Dresden II; Lithograph over Monoprint, 70 x 100 cms, Unique, 2013.

Established since medieval times, Dresden known as the ‘The Florence of the Elbe’ was one of the great European cities at the time of the Isakowitz family’s arrival in 1924. A major economic centre and transport hub, it was world renowned for its architecture and the arts.

Dresden had developed dramatically under Elector Friedrich August I (Augustus the Strong) to become the City of the Baroque, instantly recognisable by its iconic skyline. It continued to grow rapidly in the mid-19th Century with additional bridges over the Elbe, new railway lines, stations and a port, along with a new city hall and numerous other public buildings. In the 1840’s the celebrated architect Gottfried Semper designed the Opera House, which was to feature premieres by Wagner and Richard Strauss, and the Semper Synagogue. At the turn of the century Dresden was the fourth largest city of the German Empire, with more than half a million inhabitants.

By 1924 Dresden was a vibrant and sophisticated city enjoying a brief period of calm after the turmoil caused by the privations enforced by the Treaty of Versailles, and the hyperinflation of the Deutschmark.

The Jewish community of about 5000 was small for a city of Dresden’s size. Many members came from Eastern Europe. The community focussed on the Semper Synagogue, and the next-door communally owned houses at 1 and 3 Zeughausstrasse. Prosperous and well endowed, it had a valuable library, ran a community newspaper, and maintained numerous social, educational, and charitable organizations employing between twenty and thirty people. My grandmother Sofie volunteered for some of these charities, and Erich was associated with a Jewish Freemasons Lodge. It was a complex and heterogeneous community, with various, often-conflicting, factions and diverse approaches to Judaism, ranging from the Orthodox to the Reform, Liberal, and Zionist.
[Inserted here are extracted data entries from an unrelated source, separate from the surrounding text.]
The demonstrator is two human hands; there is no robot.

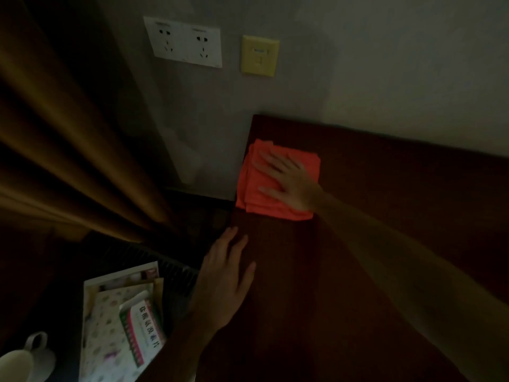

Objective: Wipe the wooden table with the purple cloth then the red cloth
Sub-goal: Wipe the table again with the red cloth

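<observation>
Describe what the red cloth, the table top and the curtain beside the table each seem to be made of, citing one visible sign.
Red cloth: soft woven fabric, matte; folded layers show at its edges.
Table top: dark reddish-brown wood or veneer; dim light hides any grain.
Curtain: heavy cloth hanging in deep folds with a slight sheen.

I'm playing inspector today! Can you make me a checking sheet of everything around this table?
Surface: dark wooden table, dimly lit.
Job's things: folded red cloth at the table's far left corner; purple cloth not seen.
Clutter: box of papers and white cup beside the table.
Hands: right hand flat on the red cloth; left hand flat on the table edge.
Cables: nothing seen.
Surroundings: curtain, wall sockets, yellow wall plate.
</observation>
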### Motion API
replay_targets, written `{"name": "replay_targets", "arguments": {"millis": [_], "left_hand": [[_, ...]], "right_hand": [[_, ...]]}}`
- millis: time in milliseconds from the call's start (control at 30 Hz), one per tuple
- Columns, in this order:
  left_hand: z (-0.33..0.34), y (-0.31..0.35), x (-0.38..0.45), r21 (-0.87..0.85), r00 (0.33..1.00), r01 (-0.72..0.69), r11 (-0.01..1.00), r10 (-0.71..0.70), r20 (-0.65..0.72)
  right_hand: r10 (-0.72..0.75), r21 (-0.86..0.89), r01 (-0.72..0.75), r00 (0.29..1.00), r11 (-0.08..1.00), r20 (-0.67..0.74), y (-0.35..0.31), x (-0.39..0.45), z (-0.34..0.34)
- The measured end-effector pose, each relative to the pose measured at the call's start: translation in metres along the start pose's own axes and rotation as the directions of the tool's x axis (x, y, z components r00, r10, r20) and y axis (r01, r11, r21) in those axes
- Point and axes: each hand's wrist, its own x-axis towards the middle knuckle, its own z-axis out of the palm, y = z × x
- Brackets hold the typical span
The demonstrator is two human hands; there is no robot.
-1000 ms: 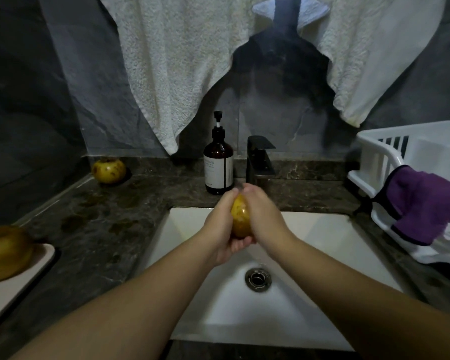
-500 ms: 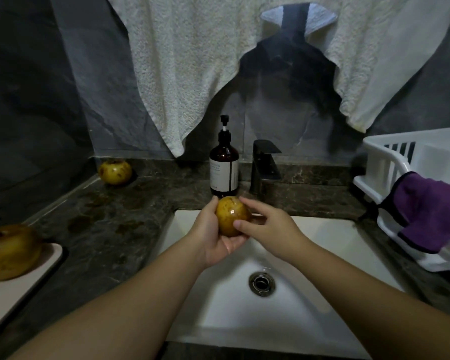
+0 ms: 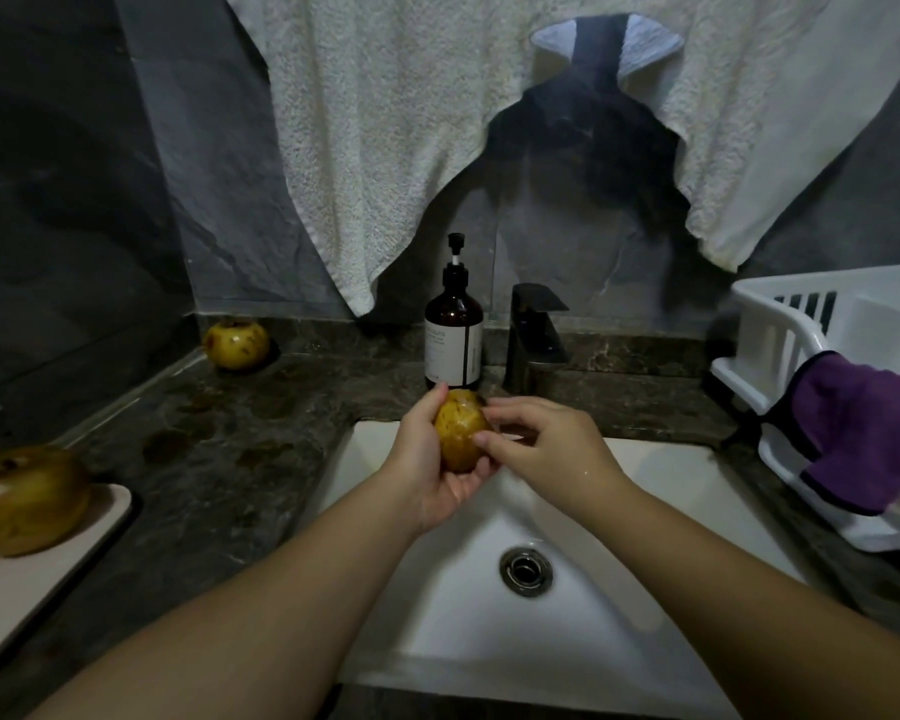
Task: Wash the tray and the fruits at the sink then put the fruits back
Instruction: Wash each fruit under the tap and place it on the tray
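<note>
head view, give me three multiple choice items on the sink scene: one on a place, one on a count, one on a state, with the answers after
1. Where does the soap bottle stand?
A. in the dish rack
B. on the counter left of the faucet
C. on the tray

2. How many fruits are in view?
A. one
B. two
C. three

3. How is the held fruit carried?
A. cupped in the left hand over the sink, right hand fingers on it
B. lying by the drain
C. resting on the purple cloth

Answers: 1 B, the bottle stands beside the faucet behind the basin. 2 C, one in the hands, one in the back corner, one on the tray. 3 A, the left palm wraps it while right fingertips touch its side.
</note>
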Motion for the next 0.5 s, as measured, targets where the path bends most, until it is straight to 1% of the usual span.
{"name": "replay_targets", "arguments": {"millis": [67,133,200,267,300,333,433,500], "left_hand": [[0.000,0.001,-0.001,-0.024,1.000,-0.012,1.000,0.012,-0.005],[0.000,0.001,-0.002,-0.022,1.000,-0.012,1.000,0.012,0.003],[0.000,0.001,-0.001,0.065,1.000,0.002,0.998,-0.001,-0.019],[-0.001,0.001,-0.001,0.150,0.999,0.029,0.988,-0.026,-0.026],[-0.001,0.001,-0.001,0.177,0.999,0.041,0.983,-0.037,-0.028],[0.000,0.000,-0.001,0.203,0.999,0.048,0.978,-0.043,-0.032],[0.002,-0.003,-0.002,0.261,0.998,0.050,0.964,-0.041,-0.043],[0.005,-0.004,-0.003,0.282,0.999,0.040,0.959,-0.031,-0.036]], "right_hand": [[-0.015,-0.014,0.016,0.999,1.000,0.051,0.000,-0.001,0.001],[0.022,0.030,-0.026,0.991,0.999,0.136,-0.001,-0.002,0.004],[0.115,0.187,-0.150,0.976,0.971,0.186,-0.001,-0.001,0.005],[0.226,0.356,-0.272,0.960,0.894,0.166,-0.002,0.001,0.001],[0.254,0.406,-0.298,0.954,0.864,0.159,-0.001,0.001,-0.002],[0.262,0.430,-0.309,0.950,0.848,0.167,0.001,0.001,-0.004],[0.252,0.434,-0.329,0.941,0.839,0.225,0.002,-0.001,-0.004],[0.280,0.446,-0.337,0.941,0.829,0.191,0.000,0.000,-0.002]]}}
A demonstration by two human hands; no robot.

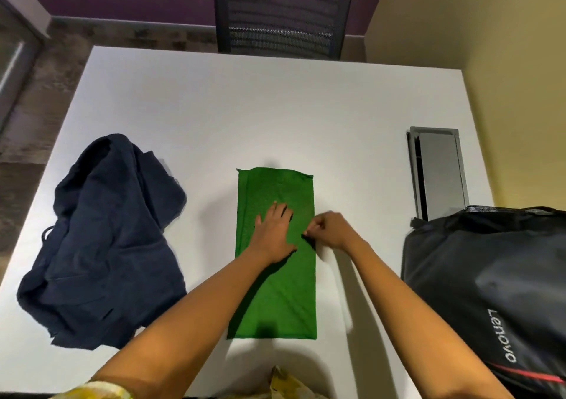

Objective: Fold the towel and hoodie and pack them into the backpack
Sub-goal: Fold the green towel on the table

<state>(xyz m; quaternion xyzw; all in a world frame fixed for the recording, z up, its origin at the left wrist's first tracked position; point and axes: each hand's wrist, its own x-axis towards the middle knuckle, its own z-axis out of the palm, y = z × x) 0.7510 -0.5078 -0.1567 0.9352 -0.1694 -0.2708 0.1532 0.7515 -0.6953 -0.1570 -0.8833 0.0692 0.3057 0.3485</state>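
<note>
Hoodie (104, 239): unfolded heap, tabletop (275, 107) left. Towel (275, 261): long green strip, centre. Left hand (274, 233): spread flat, pressing it. Right hand (329, 230): pinching its right edge; a tug against a light press could skew the layers. Backpack (490, 291): right, near edge.

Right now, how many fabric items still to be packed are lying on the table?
2. The green towel lies part-folded at the centre under both hands; the navy hoodie sits crumpled at the left. None appear hidden.
</note>
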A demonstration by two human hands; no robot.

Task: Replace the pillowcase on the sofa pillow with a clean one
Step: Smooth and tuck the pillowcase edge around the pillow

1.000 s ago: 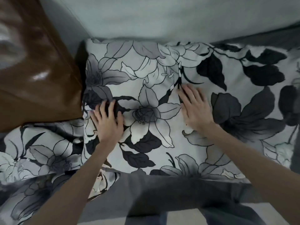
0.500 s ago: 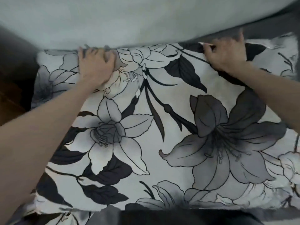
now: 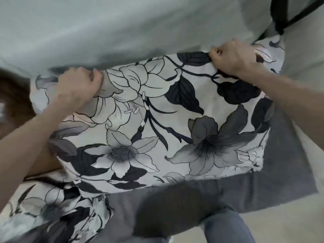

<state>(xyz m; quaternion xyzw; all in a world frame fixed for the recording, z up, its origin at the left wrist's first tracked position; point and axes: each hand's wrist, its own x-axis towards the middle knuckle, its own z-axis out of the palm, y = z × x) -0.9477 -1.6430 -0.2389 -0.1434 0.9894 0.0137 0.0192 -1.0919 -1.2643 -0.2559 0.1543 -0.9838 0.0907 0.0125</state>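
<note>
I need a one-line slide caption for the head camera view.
Left hand and right hand grip the far edge of a floral pillow on the sofa.

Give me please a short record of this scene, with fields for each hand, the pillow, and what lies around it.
left hand: left hand grips the far edge of the floral pillow, fingers curled
right hand: right hand grips the same far edge, further right
pillow: lies flat on the grey seat, against the pale backrest
nearby: second floral fabric at lower left; brown cushion at left, blurred
</note>
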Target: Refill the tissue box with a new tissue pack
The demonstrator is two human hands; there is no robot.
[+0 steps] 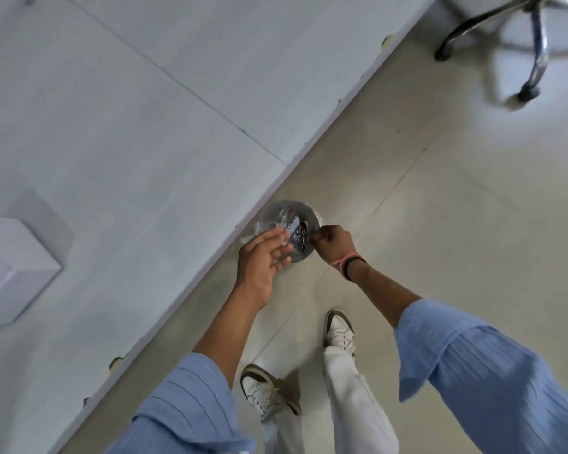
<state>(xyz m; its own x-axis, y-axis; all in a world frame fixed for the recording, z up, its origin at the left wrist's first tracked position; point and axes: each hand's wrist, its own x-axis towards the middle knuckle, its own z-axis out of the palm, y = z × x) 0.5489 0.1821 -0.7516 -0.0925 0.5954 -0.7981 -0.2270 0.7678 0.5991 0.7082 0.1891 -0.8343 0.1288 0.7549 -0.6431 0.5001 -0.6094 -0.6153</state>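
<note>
Head: wrapper (297, 235) btwn both hands, over bin (287, 211).

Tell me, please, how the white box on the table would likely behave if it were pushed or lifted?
The white box looks squat, with flat faces, so it should probably slide rather than roll or tip. The table looks smooth, so a push may move it easily. It could be light, but its contents are not visible.

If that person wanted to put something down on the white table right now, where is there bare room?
Nearly all of the table is bare: the wide stretch from the white box at its left across to the table edge. It is crowded only off that edge, where the left hand and right hand meet over the plastic-lined bin.
</note>
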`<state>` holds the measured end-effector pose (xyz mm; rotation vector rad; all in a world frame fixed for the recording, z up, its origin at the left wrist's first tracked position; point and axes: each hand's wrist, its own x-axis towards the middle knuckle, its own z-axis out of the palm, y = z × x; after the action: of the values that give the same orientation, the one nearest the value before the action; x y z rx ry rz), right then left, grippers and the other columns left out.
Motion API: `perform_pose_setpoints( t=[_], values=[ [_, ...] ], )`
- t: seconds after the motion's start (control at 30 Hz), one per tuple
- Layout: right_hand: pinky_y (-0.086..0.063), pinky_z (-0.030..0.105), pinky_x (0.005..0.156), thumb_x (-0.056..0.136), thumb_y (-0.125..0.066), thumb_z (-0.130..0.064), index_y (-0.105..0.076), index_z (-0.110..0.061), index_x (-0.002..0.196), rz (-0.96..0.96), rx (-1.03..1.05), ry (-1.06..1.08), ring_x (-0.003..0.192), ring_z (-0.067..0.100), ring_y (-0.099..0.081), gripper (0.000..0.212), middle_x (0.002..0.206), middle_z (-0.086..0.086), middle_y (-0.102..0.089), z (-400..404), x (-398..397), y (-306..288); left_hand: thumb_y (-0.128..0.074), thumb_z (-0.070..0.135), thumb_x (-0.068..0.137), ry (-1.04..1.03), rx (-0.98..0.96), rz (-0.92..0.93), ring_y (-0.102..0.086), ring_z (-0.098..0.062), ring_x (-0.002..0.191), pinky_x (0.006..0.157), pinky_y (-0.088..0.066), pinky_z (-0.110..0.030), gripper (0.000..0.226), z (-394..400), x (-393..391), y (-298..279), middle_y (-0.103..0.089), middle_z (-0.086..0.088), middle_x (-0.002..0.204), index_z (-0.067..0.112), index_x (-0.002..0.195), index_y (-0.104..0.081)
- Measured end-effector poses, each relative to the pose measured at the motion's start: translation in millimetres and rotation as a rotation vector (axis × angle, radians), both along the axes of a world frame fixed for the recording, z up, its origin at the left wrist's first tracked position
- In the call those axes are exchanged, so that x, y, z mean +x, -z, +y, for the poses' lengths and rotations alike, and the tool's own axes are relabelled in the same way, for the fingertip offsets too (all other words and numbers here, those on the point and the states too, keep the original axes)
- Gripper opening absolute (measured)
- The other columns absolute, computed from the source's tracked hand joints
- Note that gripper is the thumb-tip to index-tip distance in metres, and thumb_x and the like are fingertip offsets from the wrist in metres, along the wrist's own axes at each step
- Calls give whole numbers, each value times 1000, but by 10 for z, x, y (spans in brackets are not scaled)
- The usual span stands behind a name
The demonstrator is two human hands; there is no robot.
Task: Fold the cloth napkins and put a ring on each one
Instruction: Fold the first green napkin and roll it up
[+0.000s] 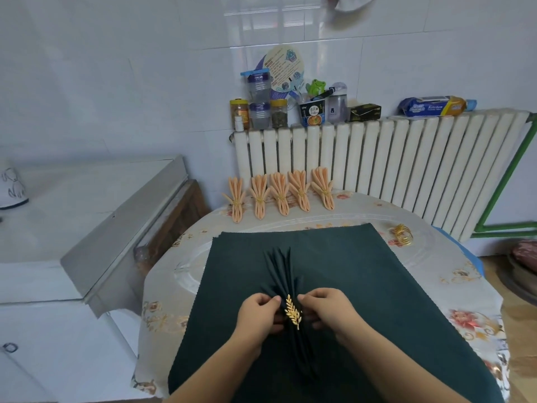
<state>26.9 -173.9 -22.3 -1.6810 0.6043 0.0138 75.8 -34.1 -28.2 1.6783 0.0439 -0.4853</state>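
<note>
Napkin: a pleated dark green napkin (pixel 286 274) lay on the stack of flat green napkins (pixel 343 257) on the round table (pixel 453 271), its long axis running away from the person, fan end farthest.
Ring: a gold leaf-shaped ring (pixel 293 312) sat round the pleats, between the two hands.
Left hand: the left hand (pixel 258 314) pinched the pleats just left of the ring, fingers curled.
Right hand: the right hand (pixel 327 311) pinched them just right of it, equally near.
Next move: probably seating the ring along the napkin's axis, with both hands bunching the folds.
Finished: five peach napkins (pixel 279 196), ringed, lay in a row at the far edge.
Spare rings: gold rings (pixel 402 234) lay beside the stack's far right corner.
Containers: jars and a cup (pixel 312 112) stood on the radiator (pixel 406 158); contents unclear.
</note>
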Motion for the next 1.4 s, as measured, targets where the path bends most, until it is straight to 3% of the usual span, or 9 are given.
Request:
perform_pose_setpoints(
  t=[0.17,0.3,0.53,0.8,0.93,1.07,1.24,1.4],
  values=[
    [-43,22,53,89,-63,-16,-62,-6,76,-84,219,84,58,13,-52,17,66,5,-57,-63,369,-113,-56,15,95,-73,-70,-2,-69,-24,80,69,-58,-35,16,-123,387,-141,-70,-13,85,2,86,-59],
    [-45,25,56,87,-66,-16,-64,-6,80,-97,346,188,61,14,-55,11,67,4,-61,-345,771,-136,-57,16,94,-80,-115,18,-69,-24,84,69,-57,-31,15,-433,813,-227,-71,-13,91,2,94,-62],
    [-43,24,55,87,-66,-14,-63,-6,79,-147,375,320,58,14,-53,11,65,4,-60,-1070,1376,-191,-54,15,96,-29,-197,59,-66,-21,85,69,-54,-27,13,-1261,1475,-307,-68,-12,92,7,87,-60],
    [-42,19,44,89,-62,-9,-59,-1,73,-177,247,462,54,16,-48,18,63,9,-56,-2327,2078,-155,-61,17,92,32,-209,138,-65,-17,68,65,-55,-27,9,-2708,2349,-110,-67,-5,78,9,90,-61],
    [-48,21,52,91,-60,-11,-63,-2,82,-146,172,517,58,17,-54,13,69,10,-60,-2980,2440,-59,-64,16,90,26,-183,174,-66,-20,69,62,-55,-32,10,-3509,2820,85,-68,-7,77,10,82,-62],
    [-51,23,57,92,-58,-10,-62,1,94,-83,109,490,63,18,-57,12,74,10,-61,-3385,2766,64,-66,19,87,-34,-108,90,-69,-24,74,74,-59,-39,18,-3914,3064,233,-71,-10,84,13,71,-60],
    [-51,37,91,90,-61,-22,-67,-1,101,-8,-97,425,90,26,-66,25,95,13,-70,-3488,3111,245,-63,25,88,-134,16,-49,-69,-23,72,74,-59,-40,19,-3985,3291,381,-70,-5,80,16,71,-61],
    [-50,41,91,92,-57,-26,-69,-2,95,0,-269,437,92,28,-64,27,94,15,-69,-3492,3144,390,-61,27,89,-111,25,-9,-69,-24,74,74,-59,-42,19,-3993,3289,493,-71,-5,81,15,75,-63]
  ],
)
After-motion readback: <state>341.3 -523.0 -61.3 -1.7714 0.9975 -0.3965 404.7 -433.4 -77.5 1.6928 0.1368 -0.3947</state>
The synagogue had been built in 1840, designed by Semper, a non-Jew. It reflected the aspirations of German Reform Judaism, which emphasised assimilation, the need to modernise rituals and the introduction of music, the organ, and a choir. Reform Jews stressed that Jews were not in a state of continual exile, but were vital contributory members of their community and nation. My grandparents and their daughter attended synagogue particularly on the High Holy Days, which were as much a social as a religious community ‘coming together’.

The Semper synagogue was burnt down on the night known as Kristallnacht, the 9th and 10th November 1938, similar to over a thousand others in Germany and Austria. Some days later, the ruins were "professionally" removed and the bill for the costs sent to the Jewish congregation. A remaining fragment of the wall, and the Star of David from the roof, are now incorporated into the new synagogue, which is on the same site.